→ **EXERCISE BRIEF**:
Please restate, word for word, the lines below that begin at the one with "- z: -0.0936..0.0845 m" and end at the one with "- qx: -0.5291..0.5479". Leave out all other lines.

Items listed in a dataset
Start of Block

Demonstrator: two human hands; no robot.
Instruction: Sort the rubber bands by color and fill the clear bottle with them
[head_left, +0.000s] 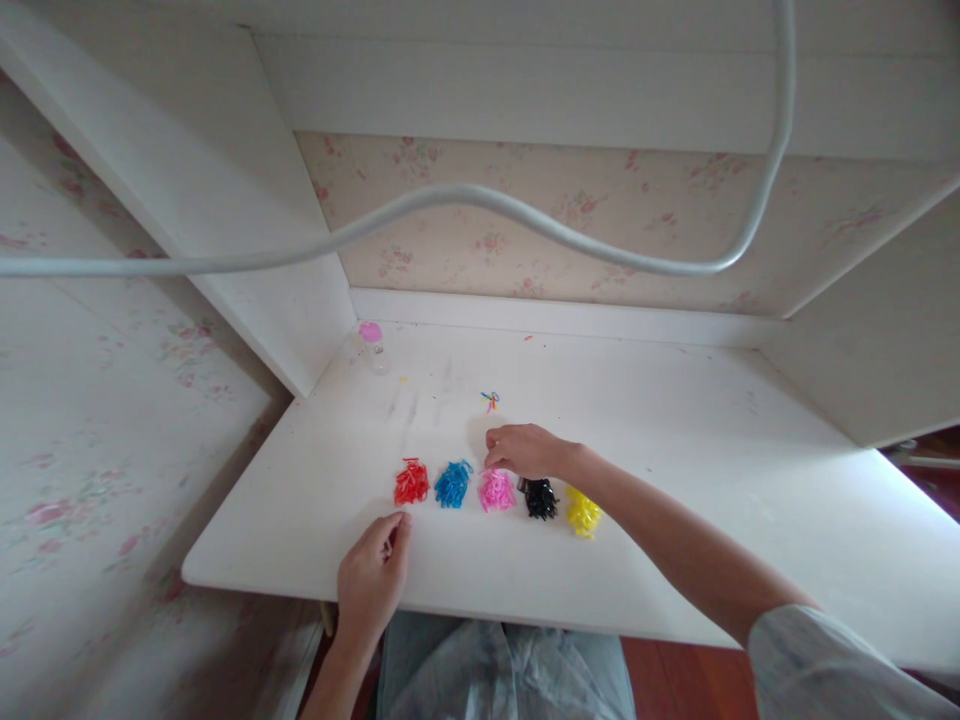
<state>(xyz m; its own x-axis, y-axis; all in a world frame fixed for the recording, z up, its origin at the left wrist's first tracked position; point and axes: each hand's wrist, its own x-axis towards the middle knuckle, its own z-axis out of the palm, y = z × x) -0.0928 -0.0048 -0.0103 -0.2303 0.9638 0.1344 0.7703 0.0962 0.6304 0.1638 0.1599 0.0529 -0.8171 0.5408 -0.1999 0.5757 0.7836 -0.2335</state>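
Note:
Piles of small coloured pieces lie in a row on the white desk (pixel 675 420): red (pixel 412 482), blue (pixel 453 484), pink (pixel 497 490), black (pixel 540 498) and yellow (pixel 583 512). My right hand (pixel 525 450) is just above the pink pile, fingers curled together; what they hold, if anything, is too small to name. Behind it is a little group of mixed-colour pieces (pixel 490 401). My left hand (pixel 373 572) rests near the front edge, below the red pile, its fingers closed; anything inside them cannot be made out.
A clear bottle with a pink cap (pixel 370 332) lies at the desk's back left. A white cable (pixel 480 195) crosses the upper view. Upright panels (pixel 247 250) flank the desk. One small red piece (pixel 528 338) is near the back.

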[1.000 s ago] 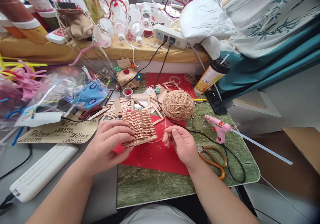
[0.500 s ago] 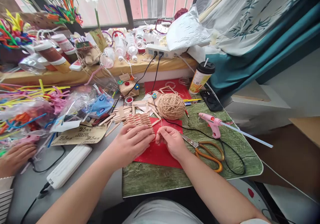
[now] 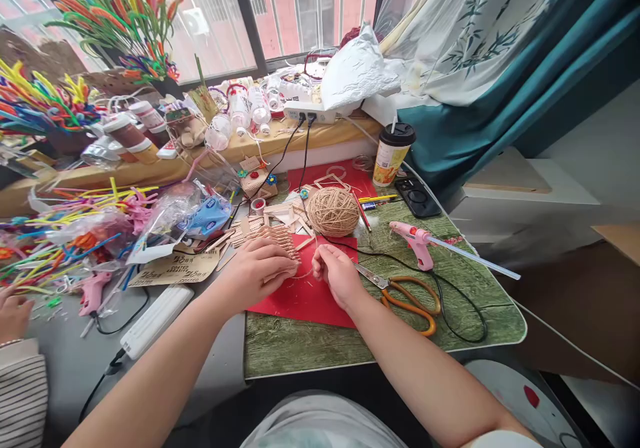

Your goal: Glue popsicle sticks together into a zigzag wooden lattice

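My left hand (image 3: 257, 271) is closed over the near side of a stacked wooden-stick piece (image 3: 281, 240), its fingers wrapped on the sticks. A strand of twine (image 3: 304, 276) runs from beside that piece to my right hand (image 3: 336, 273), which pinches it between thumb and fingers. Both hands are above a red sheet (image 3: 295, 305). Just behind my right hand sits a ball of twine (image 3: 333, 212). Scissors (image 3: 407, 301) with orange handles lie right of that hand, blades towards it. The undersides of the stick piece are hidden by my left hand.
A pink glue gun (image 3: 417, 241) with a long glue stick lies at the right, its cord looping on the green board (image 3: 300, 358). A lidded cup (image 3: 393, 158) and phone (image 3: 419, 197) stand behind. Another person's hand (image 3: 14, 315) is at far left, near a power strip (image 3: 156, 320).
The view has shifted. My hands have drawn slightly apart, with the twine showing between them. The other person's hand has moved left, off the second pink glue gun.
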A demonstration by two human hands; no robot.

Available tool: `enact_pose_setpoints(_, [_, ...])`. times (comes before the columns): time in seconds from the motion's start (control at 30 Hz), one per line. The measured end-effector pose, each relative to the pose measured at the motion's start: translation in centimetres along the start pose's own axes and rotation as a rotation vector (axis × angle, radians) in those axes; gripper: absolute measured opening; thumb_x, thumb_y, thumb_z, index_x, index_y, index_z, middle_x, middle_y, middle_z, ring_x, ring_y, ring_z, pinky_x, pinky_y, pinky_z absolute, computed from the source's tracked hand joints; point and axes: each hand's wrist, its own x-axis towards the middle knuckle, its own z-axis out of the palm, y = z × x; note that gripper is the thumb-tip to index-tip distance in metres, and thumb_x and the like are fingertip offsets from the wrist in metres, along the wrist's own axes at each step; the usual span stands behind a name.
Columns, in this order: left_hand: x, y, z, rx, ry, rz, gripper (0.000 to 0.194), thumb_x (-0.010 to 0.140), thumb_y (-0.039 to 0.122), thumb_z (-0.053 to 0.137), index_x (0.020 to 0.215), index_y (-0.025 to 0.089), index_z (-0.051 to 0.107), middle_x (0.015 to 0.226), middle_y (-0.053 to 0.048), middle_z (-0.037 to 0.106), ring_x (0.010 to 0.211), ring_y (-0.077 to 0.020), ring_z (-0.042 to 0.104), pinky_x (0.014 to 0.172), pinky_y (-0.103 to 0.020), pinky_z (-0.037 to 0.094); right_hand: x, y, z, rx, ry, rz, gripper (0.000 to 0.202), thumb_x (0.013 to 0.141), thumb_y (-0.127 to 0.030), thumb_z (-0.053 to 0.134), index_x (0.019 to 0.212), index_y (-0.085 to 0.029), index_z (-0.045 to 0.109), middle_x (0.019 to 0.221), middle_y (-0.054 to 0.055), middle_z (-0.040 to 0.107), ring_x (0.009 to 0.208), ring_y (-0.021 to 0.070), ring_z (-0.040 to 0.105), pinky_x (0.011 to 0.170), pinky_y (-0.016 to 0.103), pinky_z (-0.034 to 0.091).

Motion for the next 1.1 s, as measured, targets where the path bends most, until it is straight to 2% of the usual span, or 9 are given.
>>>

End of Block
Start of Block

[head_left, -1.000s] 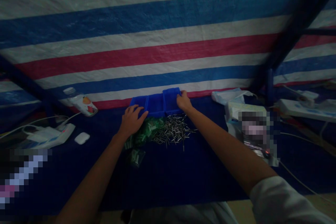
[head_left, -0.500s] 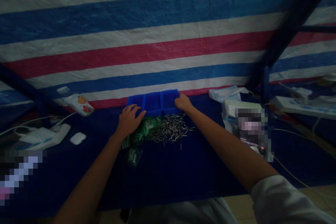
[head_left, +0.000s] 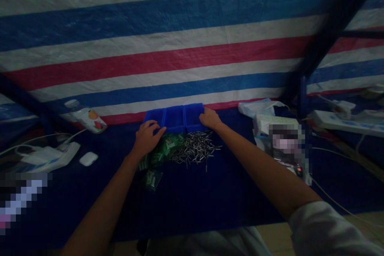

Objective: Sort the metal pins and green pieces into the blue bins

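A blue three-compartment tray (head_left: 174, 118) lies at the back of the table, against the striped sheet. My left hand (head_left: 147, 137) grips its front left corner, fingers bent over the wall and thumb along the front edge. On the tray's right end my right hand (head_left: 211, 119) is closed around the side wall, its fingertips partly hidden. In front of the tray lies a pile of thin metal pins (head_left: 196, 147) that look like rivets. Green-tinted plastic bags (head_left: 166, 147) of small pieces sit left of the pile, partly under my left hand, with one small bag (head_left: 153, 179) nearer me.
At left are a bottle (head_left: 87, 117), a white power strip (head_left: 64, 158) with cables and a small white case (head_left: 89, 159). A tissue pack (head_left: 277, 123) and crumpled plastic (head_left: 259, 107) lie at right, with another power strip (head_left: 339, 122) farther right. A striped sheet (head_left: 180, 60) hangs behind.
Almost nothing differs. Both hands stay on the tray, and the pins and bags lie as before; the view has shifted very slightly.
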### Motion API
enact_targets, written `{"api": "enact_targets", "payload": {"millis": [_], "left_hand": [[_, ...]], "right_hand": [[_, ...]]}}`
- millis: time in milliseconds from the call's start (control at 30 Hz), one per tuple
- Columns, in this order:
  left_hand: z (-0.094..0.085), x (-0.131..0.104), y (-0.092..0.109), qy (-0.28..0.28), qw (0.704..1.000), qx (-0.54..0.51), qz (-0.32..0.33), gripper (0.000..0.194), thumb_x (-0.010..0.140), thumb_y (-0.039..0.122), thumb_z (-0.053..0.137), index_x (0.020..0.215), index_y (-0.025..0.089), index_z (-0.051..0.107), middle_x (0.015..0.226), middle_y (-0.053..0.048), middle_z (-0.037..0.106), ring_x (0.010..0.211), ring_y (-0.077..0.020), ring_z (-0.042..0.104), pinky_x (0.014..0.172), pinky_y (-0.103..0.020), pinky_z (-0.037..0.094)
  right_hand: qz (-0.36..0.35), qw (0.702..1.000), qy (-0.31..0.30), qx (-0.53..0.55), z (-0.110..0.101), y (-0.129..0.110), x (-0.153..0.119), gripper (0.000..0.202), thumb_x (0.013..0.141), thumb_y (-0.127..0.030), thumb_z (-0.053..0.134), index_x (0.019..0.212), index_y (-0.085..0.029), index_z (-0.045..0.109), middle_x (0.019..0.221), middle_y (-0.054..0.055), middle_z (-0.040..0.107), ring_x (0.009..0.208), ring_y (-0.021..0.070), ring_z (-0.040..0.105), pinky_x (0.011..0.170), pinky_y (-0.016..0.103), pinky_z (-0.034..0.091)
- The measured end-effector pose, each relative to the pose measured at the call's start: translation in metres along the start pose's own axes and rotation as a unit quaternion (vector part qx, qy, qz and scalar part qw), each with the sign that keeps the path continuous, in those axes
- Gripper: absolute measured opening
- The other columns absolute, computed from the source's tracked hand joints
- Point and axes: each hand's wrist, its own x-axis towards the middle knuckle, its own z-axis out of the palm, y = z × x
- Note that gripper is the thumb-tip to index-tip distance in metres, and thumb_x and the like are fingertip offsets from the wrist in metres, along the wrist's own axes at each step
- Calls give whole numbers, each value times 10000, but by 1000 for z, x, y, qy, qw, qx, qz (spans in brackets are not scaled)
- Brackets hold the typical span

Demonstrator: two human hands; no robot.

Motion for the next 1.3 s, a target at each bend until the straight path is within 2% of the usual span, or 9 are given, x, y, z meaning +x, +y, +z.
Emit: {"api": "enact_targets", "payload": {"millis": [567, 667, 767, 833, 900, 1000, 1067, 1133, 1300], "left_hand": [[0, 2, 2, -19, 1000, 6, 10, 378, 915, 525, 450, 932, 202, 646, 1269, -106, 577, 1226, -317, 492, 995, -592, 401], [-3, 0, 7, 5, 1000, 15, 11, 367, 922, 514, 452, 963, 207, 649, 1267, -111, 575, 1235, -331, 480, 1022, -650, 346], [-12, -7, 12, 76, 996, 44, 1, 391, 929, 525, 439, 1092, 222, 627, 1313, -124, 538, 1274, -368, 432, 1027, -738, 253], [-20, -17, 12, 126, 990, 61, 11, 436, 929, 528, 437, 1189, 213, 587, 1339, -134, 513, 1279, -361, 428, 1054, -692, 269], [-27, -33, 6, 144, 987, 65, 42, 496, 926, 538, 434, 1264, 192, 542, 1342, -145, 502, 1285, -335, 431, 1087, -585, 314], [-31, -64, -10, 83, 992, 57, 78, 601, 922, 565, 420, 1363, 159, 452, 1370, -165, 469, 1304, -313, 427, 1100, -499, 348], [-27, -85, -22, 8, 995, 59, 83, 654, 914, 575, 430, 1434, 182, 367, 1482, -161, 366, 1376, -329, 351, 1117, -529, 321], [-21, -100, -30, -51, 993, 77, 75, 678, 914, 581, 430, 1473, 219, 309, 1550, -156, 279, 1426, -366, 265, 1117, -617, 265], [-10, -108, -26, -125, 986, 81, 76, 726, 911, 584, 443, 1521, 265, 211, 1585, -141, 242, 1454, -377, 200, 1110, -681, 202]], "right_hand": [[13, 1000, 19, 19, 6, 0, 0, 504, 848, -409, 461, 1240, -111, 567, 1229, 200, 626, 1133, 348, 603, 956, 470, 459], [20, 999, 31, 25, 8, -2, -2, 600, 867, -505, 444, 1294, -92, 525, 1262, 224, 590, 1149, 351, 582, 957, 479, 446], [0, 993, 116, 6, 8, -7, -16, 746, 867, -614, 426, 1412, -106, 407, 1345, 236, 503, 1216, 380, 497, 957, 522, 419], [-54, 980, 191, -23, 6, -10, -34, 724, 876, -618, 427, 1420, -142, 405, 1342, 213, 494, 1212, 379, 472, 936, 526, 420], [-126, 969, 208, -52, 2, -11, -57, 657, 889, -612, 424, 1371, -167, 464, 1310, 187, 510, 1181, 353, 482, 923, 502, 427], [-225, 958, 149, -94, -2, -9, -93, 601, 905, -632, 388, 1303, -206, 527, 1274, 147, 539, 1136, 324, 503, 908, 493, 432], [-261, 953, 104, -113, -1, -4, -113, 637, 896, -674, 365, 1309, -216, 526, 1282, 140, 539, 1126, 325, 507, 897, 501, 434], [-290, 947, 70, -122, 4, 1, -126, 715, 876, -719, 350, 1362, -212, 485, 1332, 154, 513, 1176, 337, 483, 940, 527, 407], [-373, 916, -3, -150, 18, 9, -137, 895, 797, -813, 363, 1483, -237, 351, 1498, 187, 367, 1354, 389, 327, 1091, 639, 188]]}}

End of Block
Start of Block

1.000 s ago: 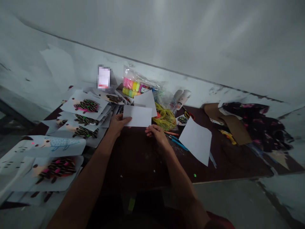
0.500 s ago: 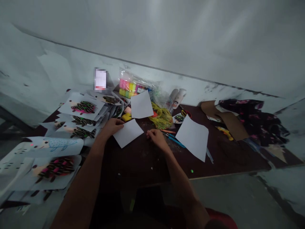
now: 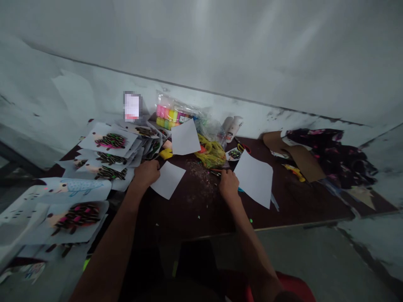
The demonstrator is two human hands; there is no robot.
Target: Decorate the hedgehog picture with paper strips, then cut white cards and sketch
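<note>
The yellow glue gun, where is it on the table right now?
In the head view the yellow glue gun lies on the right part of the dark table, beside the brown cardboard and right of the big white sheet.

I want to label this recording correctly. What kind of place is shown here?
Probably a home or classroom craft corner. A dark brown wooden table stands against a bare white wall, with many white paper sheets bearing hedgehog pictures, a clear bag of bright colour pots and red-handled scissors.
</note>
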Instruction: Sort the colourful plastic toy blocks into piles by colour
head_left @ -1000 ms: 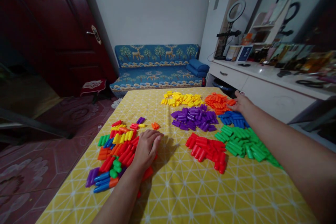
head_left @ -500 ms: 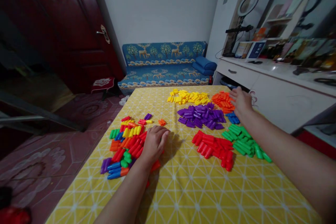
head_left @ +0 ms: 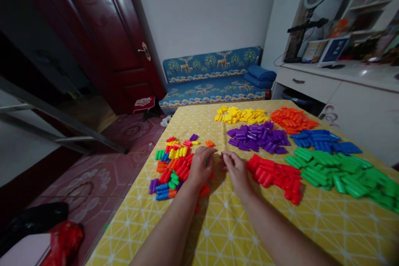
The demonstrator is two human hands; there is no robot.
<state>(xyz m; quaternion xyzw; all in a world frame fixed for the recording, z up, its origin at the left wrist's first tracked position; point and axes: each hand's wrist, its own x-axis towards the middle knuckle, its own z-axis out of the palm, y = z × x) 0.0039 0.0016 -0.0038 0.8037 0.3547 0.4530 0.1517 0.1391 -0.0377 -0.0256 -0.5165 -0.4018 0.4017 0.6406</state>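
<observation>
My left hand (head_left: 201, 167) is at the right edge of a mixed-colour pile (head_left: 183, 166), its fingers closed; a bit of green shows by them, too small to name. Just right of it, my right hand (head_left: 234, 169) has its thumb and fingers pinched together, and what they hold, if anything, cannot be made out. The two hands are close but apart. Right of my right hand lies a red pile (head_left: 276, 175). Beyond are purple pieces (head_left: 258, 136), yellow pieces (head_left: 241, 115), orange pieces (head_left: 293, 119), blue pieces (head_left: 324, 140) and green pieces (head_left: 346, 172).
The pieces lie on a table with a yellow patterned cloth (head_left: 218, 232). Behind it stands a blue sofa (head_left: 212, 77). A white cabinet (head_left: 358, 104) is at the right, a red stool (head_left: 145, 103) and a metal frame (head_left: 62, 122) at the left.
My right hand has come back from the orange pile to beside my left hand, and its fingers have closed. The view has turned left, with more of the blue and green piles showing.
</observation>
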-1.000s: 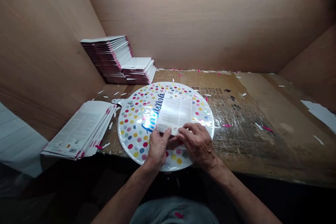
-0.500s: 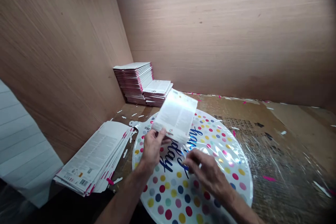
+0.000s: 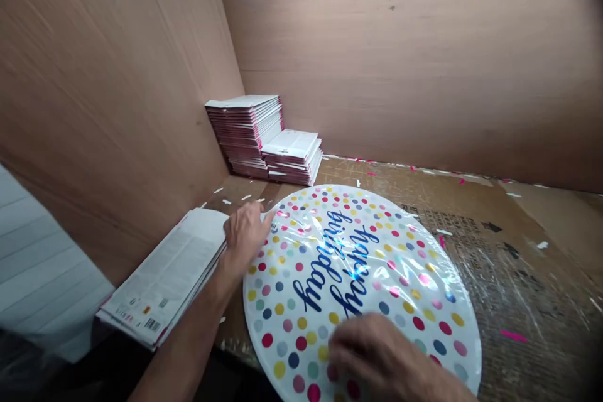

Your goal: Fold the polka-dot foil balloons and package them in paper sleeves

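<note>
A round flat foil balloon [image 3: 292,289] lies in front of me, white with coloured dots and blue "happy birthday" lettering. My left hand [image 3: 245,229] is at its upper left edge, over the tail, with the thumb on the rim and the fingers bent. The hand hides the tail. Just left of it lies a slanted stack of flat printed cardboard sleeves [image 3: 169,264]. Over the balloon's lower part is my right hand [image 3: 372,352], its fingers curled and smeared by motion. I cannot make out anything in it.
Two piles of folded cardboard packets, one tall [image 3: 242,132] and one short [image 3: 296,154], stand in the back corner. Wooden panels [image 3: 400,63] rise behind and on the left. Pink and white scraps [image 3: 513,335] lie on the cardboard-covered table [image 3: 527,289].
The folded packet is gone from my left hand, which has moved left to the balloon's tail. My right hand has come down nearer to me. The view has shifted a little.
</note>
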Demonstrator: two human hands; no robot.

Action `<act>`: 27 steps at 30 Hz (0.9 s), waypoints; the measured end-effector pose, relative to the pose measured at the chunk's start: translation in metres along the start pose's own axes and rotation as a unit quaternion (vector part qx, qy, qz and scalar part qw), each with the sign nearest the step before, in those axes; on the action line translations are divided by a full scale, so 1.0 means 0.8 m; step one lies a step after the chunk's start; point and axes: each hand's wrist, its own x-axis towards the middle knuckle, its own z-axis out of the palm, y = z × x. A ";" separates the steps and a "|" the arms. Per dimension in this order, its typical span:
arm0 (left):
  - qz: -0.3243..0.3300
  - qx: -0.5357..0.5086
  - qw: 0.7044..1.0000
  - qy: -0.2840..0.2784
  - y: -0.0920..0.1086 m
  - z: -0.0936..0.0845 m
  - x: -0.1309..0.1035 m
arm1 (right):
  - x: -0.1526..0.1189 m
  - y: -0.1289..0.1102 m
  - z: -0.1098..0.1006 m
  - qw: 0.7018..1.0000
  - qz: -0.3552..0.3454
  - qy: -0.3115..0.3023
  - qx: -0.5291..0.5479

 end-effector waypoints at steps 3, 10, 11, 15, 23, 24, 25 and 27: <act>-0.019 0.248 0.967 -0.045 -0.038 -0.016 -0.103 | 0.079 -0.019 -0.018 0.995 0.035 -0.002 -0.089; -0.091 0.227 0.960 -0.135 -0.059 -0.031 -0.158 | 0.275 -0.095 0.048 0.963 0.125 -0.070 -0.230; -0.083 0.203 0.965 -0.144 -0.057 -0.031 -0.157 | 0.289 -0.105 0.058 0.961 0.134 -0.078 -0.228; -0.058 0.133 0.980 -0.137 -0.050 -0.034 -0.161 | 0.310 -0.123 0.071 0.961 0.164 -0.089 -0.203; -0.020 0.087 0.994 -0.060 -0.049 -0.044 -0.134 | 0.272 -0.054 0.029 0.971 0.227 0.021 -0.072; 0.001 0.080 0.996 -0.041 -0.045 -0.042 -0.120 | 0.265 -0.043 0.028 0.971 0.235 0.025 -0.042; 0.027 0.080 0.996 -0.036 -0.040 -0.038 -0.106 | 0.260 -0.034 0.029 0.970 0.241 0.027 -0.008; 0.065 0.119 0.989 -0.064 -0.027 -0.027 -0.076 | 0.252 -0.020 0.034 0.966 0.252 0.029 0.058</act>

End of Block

→ **EXPECTED ANSWER**:
  - z: -0.0936..0.0845 m
  - x: -0.1309..0.1035 m
arm1 (right):
  - x: -0.1526..0.1189 m
  - y: -0.1289..0.1102 m
  - z: -0.1098..0.1006 m
  - qw: 0.7018..1.0000
  - qz: -0.3552..0.3454
  - qy: -0.3115..0.3023
  - qx: -0.5291..0.5479

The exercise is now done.